The first operation on formal power series gives interesting combinatorial interpretation to the Lambert series and to the product of Dirichlet series. The arithmetic product of symmetric functions is a little known operation. It can be formulated in terms of characters of the symmetric groups, leading to the problem of expanding the arithmetic product of two Schur functions in terms of Schur functions.
By exploiting some similarities of the arithmetic product with plethysm we obtain combinatorial interpretations of the arithmetic product of elementary and homogeneous symmetric functions, closed formulas for simple cases, and formulas for the enumeration of 2x n matrices up to row and column permutation.
|
Speaker:
Douglas West
Title:
Parity and Strong Parity Edge-Colorings of Graphs
Abstract:
A parity walk in an edge-coloring of a graph is a walk along which each
color is used an even number of times. Let $p(G)$ be the fewest colors in an
edge-coloring of $G$ having no parity path (a parity edge-coloring ).
Let $p'(G)$ be the least number of colors in an edge-coloring of $G$ having no
open parity walk (a strong parity edge-coloring).
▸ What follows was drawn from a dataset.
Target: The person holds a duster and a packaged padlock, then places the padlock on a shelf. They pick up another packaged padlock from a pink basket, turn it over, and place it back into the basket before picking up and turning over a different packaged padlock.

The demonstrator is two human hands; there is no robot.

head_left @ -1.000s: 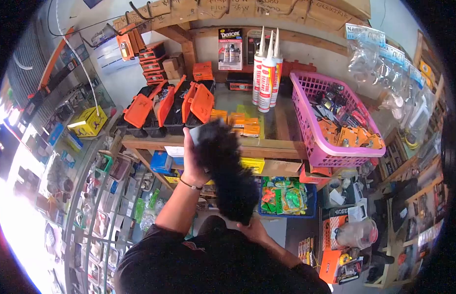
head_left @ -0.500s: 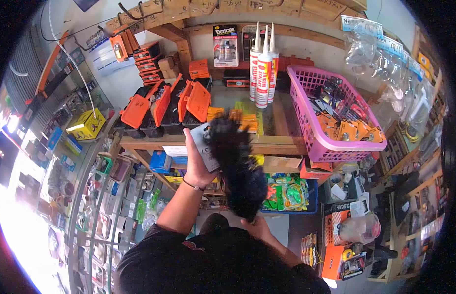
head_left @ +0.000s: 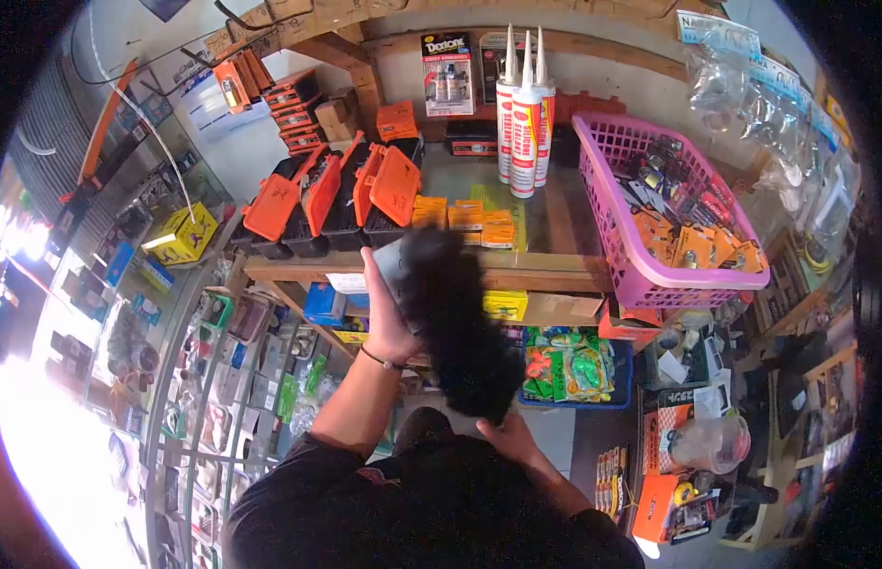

Always $p'(G)\ge p(G)\ge \chi'(G)$.
The main result is that $p'(K_n)=2^{\CL{\lg n}}-1$ for all $n$, proved using
binary vector spaces. This result strengthens a special case of Yuzvinsky's
Theorem on sums of binary vectors. The optimal strong parity edge-coloring of
$K_n$ is unique when $n$ is a power of 2, and the optimal colorings are
completely described for all $n$.
In addition to presenting this proof, this talk will discuss combinatorial
aspects of these parameters, including examples where $p(G)$ and $p'(G)$ are
equal, examples where they are not, and relations to other parameters.
Many open problems will be presented.
These results are joint work with David P. Bunde, Kevin Milans, and Hehui Wu,
present and former students at the University of Illinois.
|
Speaker:
Herbert Wilf
Title:
Partition congruences and geographical clusters of cases of a disease
Abstract:
[The two subjects in the title are unrelated except that I'll talk about both of them]
Ramanujan conjectured and proved a number of results about congruence properties of the integer
partition function, in particular that p(5n+4) is divisible by 5 for all n. This was refined by
Berkovich and Garvan, and we will give a short proof of a similar refinement. We show that not
only is p(5n+4) divisible by 5, but actually the number of partitions of 5n+4 whose "BG rank" is
j, is divisible by 5, for all n and j.
In the second sub-talk I'll show how the distribution of the maximum cell occupancy in
balls-in-boxes problems can be rapidly computed using combinatorial methods, thus allowing
determination of whether an apparent cluster of disease cases in a small locality is really
unusual or is to be expected. Older methods for this problem required exponential time.